There is material below. Print exactly the lines starting at the line with "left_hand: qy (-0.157" and ending at the line with "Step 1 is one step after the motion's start", ends included, and no others.
Start of Block
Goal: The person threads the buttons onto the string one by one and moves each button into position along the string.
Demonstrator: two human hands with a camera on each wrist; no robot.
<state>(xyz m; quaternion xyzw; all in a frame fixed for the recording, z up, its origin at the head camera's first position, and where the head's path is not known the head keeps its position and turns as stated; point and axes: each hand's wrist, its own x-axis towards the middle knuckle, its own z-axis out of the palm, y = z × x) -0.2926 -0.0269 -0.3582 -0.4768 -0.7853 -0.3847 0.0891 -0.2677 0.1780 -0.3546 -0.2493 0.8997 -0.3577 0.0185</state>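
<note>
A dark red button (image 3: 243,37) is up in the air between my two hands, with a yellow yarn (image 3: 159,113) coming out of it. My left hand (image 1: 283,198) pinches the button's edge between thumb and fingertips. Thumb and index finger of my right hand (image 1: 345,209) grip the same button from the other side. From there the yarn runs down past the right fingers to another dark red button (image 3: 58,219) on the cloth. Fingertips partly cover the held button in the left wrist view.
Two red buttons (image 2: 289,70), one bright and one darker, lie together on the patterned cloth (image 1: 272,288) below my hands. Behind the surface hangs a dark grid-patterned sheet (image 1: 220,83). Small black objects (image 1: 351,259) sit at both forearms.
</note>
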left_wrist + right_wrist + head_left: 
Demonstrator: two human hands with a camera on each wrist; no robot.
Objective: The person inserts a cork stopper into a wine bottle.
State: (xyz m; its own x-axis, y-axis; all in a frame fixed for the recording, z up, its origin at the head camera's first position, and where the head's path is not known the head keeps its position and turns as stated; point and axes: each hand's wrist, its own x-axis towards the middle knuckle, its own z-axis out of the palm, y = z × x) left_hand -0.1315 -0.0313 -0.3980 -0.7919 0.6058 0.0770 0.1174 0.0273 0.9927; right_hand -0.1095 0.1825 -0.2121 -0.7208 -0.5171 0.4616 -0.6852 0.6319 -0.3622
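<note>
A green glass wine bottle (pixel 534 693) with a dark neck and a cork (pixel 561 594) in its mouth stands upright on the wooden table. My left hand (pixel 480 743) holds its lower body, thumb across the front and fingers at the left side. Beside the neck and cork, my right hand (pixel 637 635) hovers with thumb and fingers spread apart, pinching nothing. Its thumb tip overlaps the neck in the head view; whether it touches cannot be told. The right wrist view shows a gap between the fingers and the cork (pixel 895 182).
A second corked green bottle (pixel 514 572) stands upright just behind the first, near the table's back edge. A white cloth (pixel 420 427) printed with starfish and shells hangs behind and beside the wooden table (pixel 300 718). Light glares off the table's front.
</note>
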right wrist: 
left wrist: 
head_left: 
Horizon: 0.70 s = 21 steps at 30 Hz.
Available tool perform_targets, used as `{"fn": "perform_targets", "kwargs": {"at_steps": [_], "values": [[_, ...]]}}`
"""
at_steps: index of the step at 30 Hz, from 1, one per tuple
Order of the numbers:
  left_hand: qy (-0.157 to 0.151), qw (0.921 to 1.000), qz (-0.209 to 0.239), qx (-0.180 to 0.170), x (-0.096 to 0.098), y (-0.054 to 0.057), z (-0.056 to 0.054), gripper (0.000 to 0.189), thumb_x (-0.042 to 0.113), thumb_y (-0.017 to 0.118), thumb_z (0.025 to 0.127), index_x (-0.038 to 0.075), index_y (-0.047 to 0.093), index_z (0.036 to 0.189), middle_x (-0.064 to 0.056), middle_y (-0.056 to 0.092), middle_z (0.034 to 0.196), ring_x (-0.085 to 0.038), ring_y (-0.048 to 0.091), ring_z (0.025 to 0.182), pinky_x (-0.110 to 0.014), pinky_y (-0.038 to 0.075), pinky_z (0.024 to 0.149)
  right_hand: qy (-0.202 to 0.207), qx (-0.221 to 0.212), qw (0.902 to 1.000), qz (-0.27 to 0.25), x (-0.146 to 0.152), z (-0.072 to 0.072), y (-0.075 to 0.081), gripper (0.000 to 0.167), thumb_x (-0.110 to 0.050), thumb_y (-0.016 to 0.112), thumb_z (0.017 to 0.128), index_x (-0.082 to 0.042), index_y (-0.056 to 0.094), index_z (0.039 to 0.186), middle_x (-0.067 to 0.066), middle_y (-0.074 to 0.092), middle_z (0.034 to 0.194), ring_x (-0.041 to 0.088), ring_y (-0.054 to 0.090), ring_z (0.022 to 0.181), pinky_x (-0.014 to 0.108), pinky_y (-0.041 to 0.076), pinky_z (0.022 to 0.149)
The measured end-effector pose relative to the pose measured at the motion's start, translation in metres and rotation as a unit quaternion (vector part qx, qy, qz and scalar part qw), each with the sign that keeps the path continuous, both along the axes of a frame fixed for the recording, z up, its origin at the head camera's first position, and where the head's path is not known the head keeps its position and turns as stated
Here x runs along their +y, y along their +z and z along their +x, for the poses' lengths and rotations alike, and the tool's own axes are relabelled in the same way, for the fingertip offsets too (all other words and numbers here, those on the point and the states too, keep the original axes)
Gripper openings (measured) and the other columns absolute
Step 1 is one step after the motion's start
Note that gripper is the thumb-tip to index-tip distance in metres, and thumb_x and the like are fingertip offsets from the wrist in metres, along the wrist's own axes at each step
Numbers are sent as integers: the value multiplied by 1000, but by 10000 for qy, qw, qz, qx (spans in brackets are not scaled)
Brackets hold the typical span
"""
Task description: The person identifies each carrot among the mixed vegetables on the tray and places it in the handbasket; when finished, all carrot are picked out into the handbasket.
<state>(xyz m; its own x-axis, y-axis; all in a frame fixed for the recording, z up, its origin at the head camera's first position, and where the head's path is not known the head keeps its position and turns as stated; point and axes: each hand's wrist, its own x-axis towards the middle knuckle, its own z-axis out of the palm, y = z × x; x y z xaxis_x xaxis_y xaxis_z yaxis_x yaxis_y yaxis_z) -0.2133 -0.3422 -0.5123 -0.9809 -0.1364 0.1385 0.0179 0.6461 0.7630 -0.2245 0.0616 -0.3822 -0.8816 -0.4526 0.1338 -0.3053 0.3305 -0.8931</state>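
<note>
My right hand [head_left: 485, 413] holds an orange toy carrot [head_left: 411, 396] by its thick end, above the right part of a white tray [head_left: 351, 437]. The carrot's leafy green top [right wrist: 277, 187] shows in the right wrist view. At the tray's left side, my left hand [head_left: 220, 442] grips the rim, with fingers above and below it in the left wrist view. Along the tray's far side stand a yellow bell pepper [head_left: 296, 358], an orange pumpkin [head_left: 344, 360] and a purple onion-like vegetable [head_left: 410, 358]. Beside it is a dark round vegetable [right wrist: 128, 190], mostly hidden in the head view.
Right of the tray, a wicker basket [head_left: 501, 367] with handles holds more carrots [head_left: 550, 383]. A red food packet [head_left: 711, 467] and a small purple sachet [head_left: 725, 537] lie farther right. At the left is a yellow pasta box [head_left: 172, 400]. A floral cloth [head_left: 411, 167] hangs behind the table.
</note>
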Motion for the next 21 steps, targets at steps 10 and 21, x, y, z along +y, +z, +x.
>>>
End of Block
Answer section >>
  left_hand: qy (-0.157 to 0.151), qw (0.921 to 1.000), qz (-0.209 to 0.239), qx (-0.180 to 0.170), x (-0.096 to 0.098), y (-0.054 to 0.057), z (-0.056 to 0.054), gripper (0.000 to 0.189), thumb_x (-0.042 to 0.113), thumb_y (-0.017 to 0.118), thumb_z (0.025 to 0.127), index_x (-0.038 to 0.075), index_y (-0.047 to 0.093), index_z (0.036 to 0.189), middle_x (-0.064 to 0.056), middle_y (-0.056 to 0.092), middle_z (0.034 to 0.196), ring_x (-0.085 to 0.038), ring_y (-0.048 to 0.091), ring_z (0.025 to 0.182), pinky_x (-0.110 to 0.014), pinky_y (-0.038 to 0.075), pinky_z (0.024 to 0.149)
  right_hand: qy (-0.202 to 0.207), qx (-0.221 to 0.212), qw (0.902 to 1.000), qz (-0.27 to 0.25), x (-0.146 to 0.152), z (-0.072 to 0.072), y (-0.075 to 0.081), gripper (0.000 to 0.167), thumb_x (-0.110 to 0.050), thumb_y (-0.016 to 0.112), thumb_z (0.017 to 0.128), index_x (-0.082 to 0.042), index_y (-0.056 to 0.094), index_z (0.039 to 0.186), middle_x (-0.067 to 0.066), middle_y (-0.074 to 0.092), middle_z (0.034 to 0.194), ring_x (-0.041 to 0.088), ring_y (-0.054 to 0.090), ring_z (0.022 to 0.181), pinky_x (-0.014 to 0.108), pinky_y (-0.041 to 0.076), pinky_z (0.022 to 0.149)
The measured end-effector pose relative to the pose measured at the motion's start, translation in metres and rotation as a unit quaternion (vector part qx, qy, qz and scalar part qw), each with the sign that keeps the path continuous, both along the axes of a frame fixed for the recording, z up, its origin at the head camera's first position, and where the head's path is not known the head keeps its position and turns as stated
Here x runs along their +y, y along their +z and z along their +x, for the poses' lengths and rotations alike, and the tool's own axes are relabelled in the same way, for the fingertip offsets too (all other words and numbers here, those on the point and the states too, keep the original axes)
Gripper openings (measured) and the other columns absolute
Step 1 is one step after the motion's start

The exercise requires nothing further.